The lines from the top of the material below through the line containing "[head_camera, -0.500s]" are to be printed exactly, with pictures omitted.
[SOURCE MATERIAL — start]
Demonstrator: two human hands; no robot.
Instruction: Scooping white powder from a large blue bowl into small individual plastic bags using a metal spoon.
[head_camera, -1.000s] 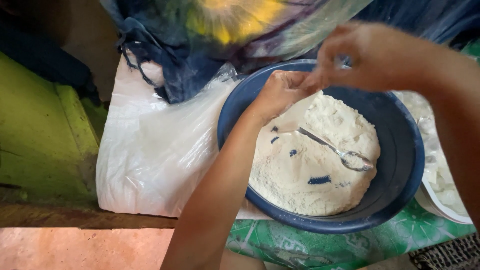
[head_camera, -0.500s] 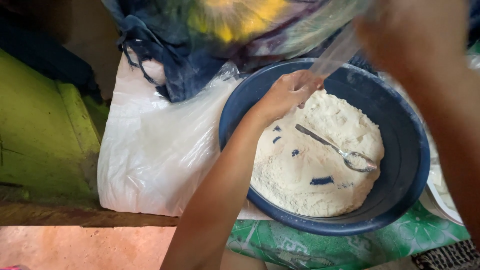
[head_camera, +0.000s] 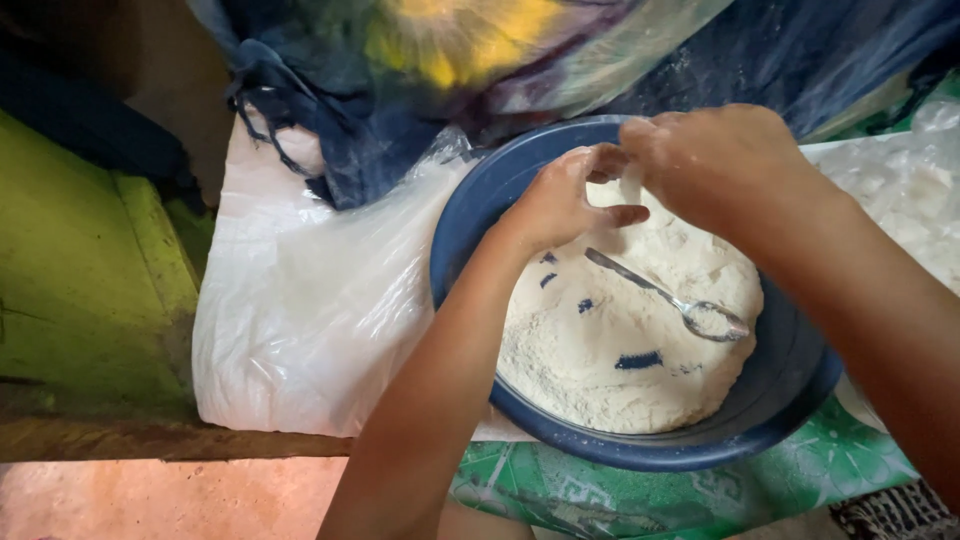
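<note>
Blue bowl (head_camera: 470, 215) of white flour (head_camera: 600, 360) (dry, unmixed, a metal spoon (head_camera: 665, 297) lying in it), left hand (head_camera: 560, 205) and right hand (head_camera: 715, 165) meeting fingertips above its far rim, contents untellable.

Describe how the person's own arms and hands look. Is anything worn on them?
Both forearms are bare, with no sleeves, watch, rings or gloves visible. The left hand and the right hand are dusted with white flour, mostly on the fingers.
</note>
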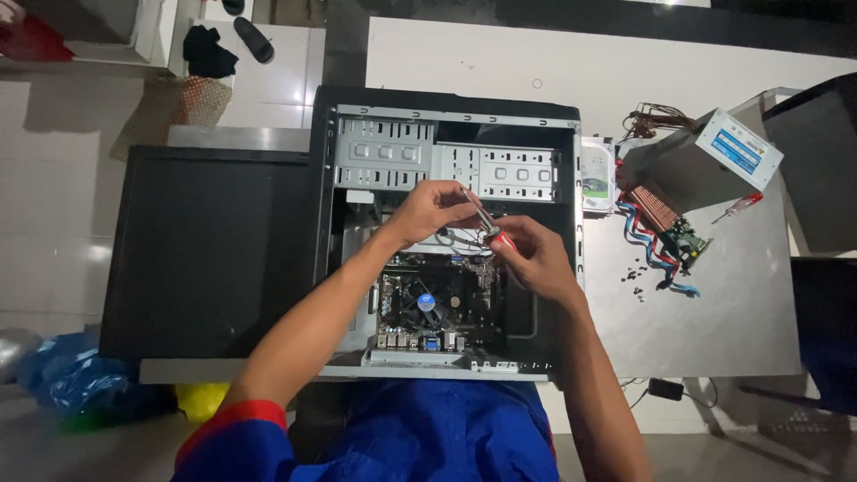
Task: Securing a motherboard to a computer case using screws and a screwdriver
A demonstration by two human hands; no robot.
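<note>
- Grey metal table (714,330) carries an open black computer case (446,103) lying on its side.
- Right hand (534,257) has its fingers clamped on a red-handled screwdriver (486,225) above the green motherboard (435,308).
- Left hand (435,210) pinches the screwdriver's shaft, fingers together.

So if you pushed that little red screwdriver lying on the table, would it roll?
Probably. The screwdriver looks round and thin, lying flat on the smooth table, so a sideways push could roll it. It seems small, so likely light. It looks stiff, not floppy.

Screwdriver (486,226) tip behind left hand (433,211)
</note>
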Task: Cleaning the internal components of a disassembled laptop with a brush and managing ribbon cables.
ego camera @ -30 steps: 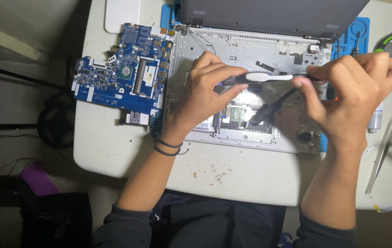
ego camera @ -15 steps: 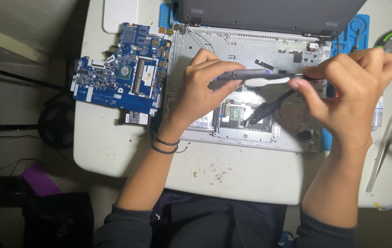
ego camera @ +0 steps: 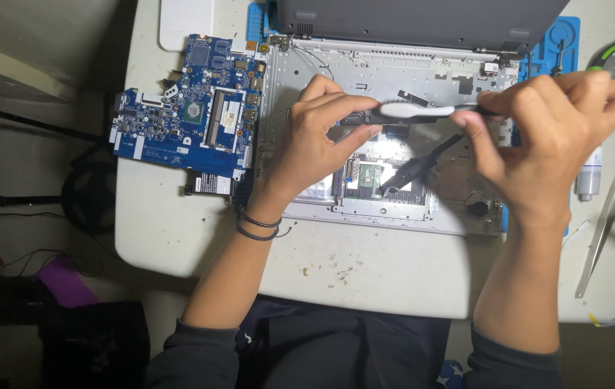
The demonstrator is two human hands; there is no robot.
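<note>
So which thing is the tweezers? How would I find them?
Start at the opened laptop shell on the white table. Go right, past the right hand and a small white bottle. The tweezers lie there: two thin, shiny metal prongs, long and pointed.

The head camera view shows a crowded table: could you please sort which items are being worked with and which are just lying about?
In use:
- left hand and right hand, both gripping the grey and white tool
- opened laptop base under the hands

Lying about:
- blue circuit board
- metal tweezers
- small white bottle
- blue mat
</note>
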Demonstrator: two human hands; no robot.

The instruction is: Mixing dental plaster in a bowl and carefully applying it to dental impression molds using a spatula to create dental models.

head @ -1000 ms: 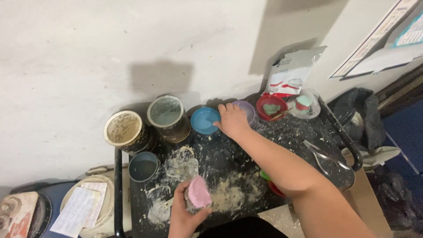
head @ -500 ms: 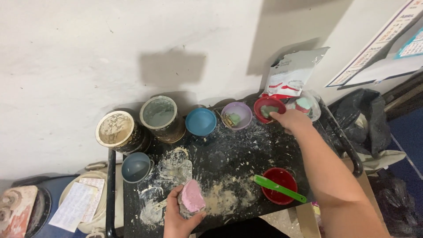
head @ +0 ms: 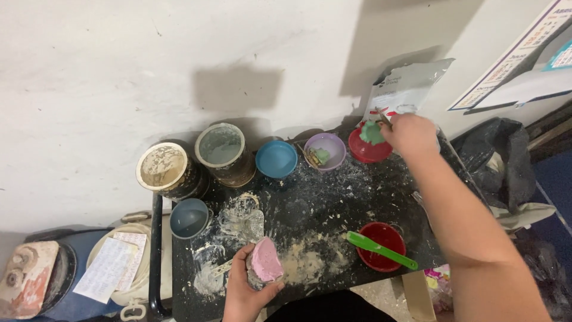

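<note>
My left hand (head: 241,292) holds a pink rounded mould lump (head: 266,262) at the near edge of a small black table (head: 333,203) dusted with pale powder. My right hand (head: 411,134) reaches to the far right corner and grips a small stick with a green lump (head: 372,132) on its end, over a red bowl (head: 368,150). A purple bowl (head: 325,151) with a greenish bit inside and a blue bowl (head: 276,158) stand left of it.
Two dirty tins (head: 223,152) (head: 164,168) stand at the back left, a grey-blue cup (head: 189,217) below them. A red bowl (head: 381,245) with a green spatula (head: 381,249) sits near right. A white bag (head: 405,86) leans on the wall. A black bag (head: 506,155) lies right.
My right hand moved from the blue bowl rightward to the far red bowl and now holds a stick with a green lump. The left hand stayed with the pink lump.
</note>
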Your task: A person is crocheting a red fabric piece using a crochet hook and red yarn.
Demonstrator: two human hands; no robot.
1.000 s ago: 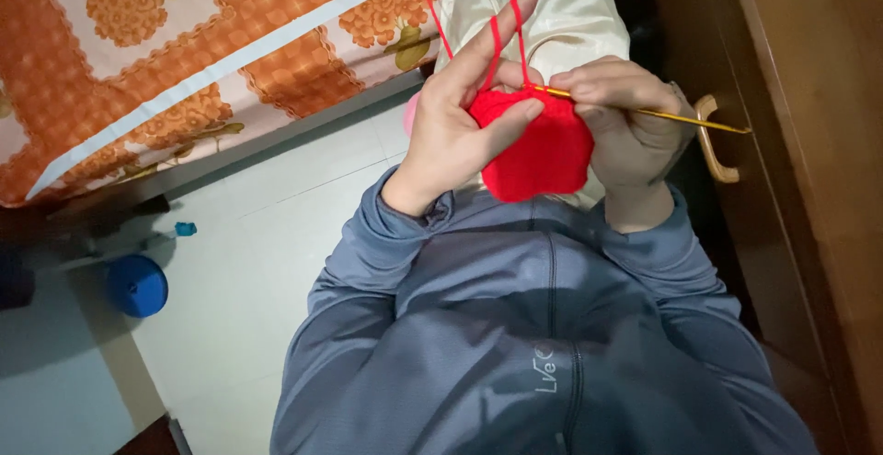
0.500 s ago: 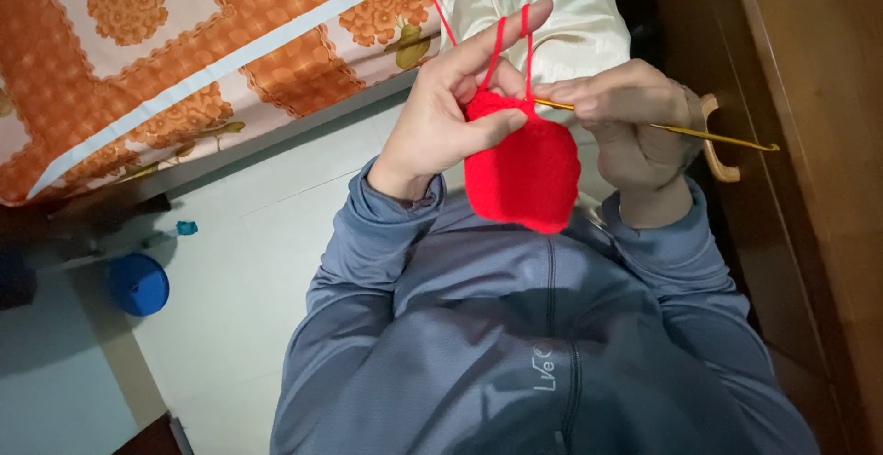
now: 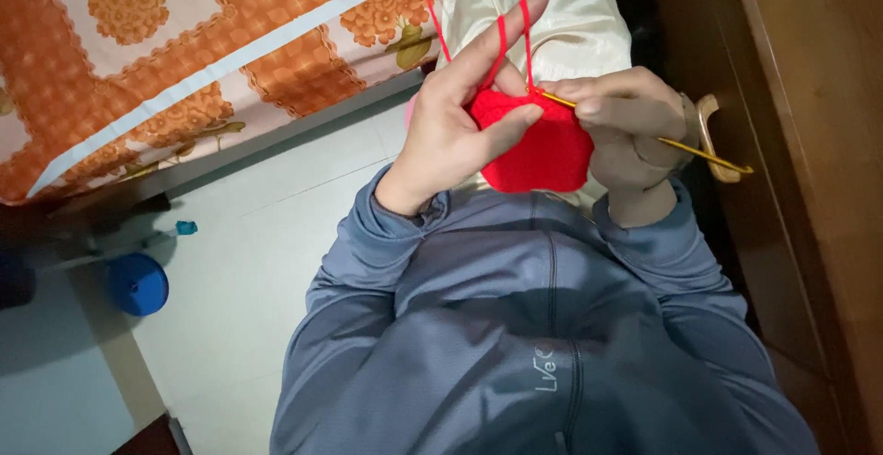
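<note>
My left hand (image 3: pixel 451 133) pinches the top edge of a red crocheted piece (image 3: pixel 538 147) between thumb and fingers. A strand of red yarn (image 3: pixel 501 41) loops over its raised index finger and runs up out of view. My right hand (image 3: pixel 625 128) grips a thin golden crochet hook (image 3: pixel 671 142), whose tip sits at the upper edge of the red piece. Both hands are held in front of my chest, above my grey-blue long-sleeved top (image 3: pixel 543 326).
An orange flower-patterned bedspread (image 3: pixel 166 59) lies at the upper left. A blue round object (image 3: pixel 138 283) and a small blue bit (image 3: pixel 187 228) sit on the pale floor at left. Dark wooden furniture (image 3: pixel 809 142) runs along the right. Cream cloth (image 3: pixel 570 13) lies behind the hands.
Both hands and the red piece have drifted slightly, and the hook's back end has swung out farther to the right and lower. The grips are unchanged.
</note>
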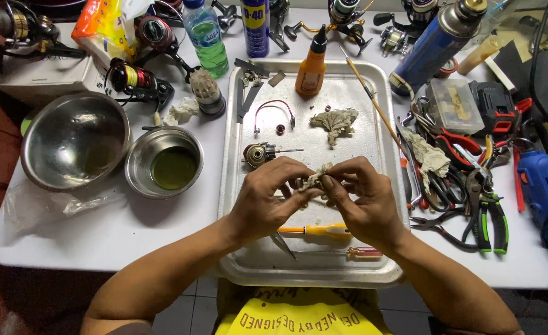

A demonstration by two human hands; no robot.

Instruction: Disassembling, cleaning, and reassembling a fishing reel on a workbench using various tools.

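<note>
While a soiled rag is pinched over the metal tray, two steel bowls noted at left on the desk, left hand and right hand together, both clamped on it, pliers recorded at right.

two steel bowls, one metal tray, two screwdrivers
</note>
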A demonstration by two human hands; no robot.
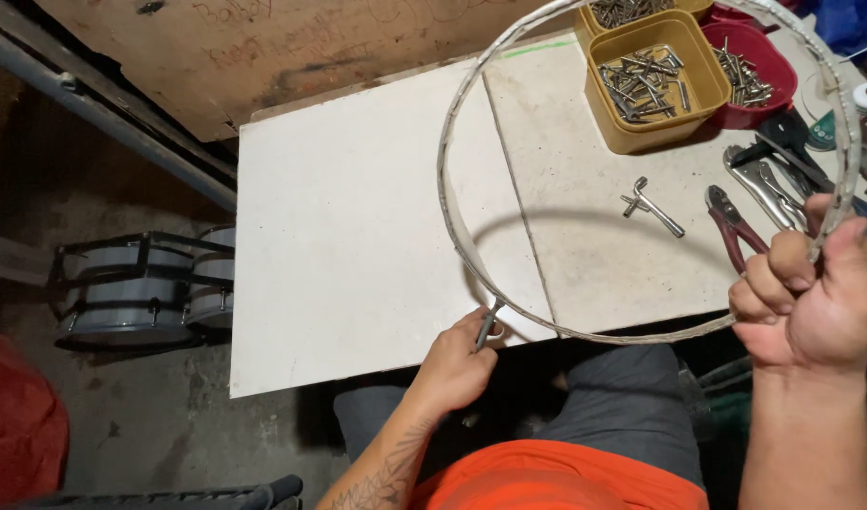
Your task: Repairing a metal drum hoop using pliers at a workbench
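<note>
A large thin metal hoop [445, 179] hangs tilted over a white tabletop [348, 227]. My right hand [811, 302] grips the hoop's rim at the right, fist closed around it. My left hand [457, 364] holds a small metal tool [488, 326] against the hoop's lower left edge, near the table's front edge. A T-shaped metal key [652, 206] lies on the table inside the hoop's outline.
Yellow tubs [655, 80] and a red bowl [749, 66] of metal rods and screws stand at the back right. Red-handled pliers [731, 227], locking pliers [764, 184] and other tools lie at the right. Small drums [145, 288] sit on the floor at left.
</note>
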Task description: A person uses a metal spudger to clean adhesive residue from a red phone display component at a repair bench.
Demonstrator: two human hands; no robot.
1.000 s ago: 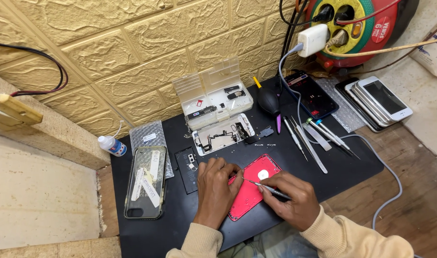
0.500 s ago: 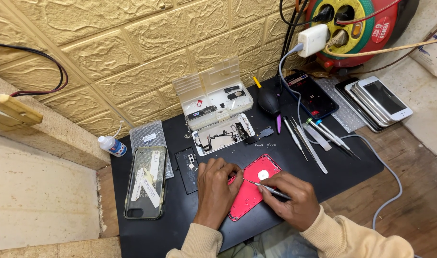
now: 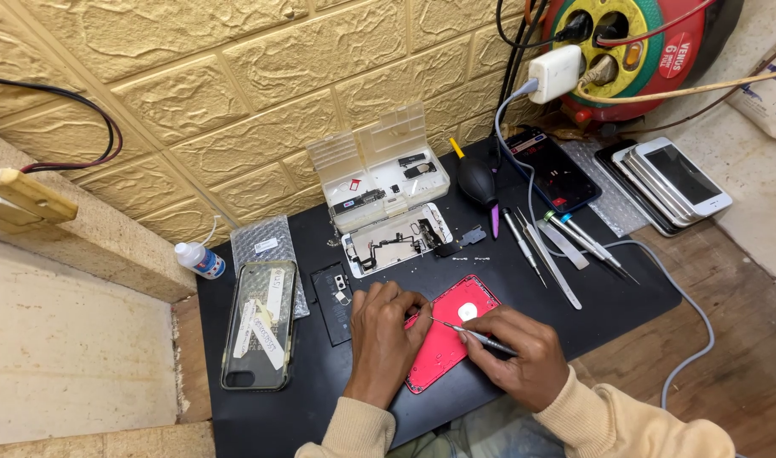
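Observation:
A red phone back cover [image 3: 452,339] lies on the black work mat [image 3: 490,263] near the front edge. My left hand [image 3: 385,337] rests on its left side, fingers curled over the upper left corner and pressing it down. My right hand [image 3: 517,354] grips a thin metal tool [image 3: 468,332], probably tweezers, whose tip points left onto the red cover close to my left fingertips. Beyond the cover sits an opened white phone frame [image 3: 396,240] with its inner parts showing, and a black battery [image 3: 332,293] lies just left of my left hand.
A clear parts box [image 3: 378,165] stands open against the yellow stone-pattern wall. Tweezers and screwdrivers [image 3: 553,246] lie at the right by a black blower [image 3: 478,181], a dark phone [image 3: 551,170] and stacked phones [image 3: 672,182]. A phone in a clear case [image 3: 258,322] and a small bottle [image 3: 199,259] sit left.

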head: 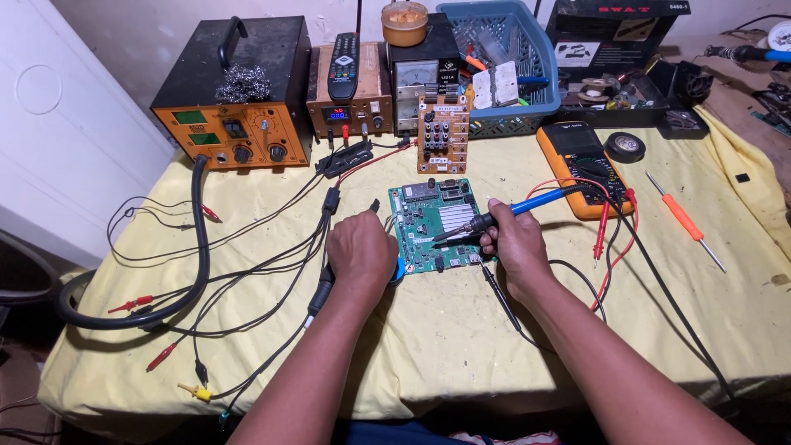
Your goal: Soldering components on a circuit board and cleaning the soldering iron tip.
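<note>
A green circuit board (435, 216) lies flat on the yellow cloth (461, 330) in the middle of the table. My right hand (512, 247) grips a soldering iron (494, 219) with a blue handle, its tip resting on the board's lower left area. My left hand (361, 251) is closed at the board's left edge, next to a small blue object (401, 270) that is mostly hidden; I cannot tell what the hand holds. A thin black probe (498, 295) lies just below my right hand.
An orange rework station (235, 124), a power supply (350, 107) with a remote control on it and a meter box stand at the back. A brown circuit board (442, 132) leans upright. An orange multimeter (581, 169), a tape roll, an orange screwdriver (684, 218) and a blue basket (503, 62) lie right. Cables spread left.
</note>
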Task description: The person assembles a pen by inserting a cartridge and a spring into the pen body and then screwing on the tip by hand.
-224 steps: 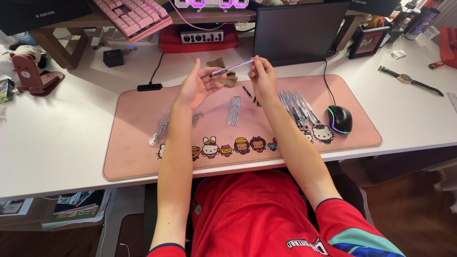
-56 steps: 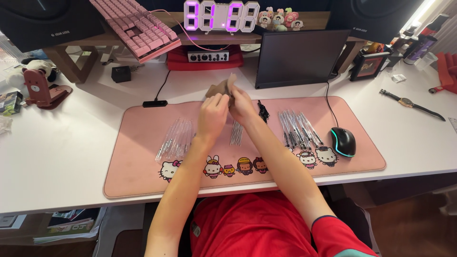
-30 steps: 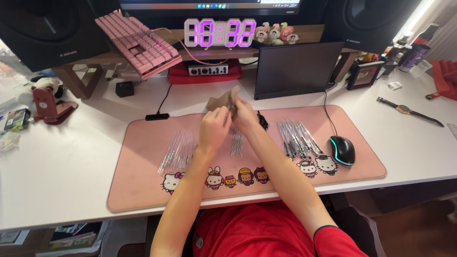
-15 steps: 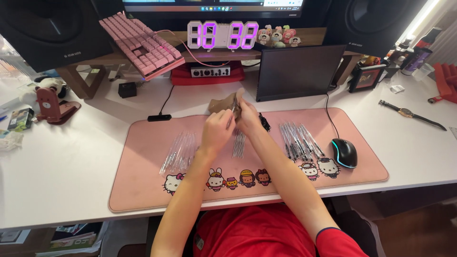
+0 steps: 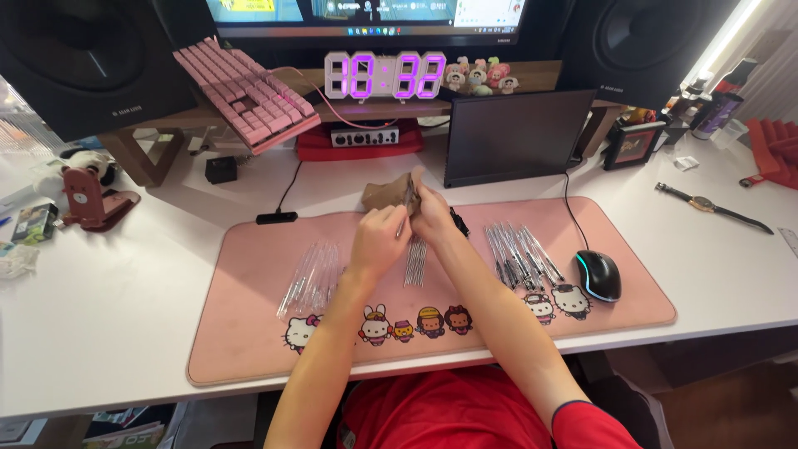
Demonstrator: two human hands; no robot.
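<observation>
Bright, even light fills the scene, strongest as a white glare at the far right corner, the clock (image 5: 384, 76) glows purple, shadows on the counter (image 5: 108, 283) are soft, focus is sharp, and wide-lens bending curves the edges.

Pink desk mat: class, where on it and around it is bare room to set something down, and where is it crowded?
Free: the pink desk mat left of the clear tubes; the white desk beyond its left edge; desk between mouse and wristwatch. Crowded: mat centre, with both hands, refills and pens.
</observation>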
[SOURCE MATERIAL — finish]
→ EXPECTED ANSWER:
Demonstrator: two human hands; no robot.
Instruction: Scooping white powder from a large blue bowl into small individual plastic bags using a metal spoon.
[head_camera, -1.000s] 
[head_camera, -0.500s] 

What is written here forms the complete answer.